Write out only the opening lines of the entries, through the line with "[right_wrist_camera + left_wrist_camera".

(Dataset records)
- - -

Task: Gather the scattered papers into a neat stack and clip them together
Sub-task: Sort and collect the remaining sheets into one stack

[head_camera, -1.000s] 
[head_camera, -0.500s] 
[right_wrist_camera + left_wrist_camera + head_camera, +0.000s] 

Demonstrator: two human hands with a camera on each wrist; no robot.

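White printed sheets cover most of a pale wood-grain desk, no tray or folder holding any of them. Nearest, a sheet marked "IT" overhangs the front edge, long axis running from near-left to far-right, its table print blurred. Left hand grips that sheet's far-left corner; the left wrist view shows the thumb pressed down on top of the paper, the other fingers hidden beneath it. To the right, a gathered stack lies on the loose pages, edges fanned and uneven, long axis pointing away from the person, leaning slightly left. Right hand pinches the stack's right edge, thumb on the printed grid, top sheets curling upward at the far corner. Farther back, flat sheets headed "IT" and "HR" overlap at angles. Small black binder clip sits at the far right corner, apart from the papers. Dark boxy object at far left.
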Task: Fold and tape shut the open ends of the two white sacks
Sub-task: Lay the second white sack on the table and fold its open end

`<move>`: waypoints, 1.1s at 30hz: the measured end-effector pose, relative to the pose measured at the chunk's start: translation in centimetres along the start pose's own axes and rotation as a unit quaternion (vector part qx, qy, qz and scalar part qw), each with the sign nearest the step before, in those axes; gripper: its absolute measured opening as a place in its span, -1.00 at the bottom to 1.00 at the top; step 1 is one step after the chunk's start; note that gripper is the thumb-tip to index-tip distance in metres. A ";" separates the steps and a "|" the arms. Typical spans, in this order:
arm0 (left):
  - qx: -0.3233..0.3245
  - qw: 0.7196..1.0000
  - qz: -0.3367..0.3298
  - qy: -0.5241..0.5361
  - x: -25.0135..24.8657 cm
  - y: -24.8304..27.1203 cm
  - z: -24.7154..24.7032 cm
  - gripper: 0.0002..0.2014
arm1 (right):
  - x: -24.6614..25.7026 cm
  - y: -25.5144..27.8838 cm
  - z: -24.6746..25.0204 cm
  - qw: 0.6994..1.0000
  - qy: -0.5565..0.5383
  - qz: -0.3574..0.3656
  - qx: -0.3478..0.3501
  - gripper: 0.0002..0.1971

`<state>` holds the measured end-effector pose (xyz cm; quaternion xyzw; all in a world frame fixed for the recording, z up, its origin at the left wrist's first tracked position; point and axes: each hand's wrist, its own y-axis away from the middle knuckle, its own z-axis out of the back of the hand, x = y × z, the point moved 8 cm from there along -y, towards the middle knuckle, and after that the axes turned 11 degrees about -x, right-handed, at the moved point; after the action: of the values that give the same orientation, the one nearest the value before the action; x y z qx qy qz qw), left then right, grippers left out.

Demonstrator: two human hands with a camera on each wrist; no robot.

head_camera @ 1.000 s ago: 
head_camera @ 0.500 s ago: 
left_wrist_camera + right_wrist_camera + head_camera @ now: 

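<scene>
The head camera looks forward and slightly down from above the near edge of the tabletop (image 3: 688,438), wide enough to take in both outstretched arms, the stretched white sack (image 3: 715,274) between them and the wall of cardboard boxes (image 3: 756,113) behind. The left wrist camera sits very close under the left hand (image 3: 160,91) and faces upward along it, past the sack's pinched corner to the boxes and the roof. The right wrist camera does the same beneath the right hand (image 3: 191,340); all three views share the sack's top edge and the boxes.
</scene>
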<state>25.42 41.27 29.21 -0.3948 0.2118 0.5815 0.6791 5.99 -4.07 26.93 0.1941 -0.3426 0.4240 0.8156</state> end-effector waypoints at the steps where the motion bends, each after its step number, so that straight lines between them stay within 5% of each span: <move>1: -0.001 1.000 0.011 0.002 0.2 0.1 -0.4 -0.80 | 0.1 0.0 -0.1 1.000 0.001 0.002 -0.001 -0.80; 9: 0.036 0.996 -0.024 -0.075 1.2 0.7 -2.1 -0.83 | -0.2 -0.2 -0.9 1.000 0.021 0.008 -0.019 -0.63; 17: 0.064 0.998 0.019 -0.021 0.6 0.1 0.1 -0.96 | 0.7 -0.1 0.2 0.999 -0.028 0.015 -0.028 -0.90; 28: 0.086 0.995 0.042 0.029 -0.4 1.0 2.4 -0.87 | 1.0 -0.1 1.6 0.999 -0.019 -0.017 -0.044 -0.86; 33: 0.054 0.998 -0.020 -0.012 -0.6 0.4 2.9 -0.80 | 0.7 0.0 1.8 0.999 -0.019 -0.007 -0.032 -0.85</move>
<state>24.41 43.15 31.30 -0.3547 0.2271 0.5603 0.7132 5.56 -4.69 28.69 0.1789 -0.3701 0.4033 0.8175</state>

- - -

# Reply to the task
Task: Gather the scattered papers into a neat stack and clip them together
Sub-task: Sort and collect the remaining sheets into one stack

[head_camera, -1.000s] 
[head_camera, -0.500s] 
[right_wrist_camera + left_wrist_camera + head_camera, +0.000s] 

Nothing further is required of the output.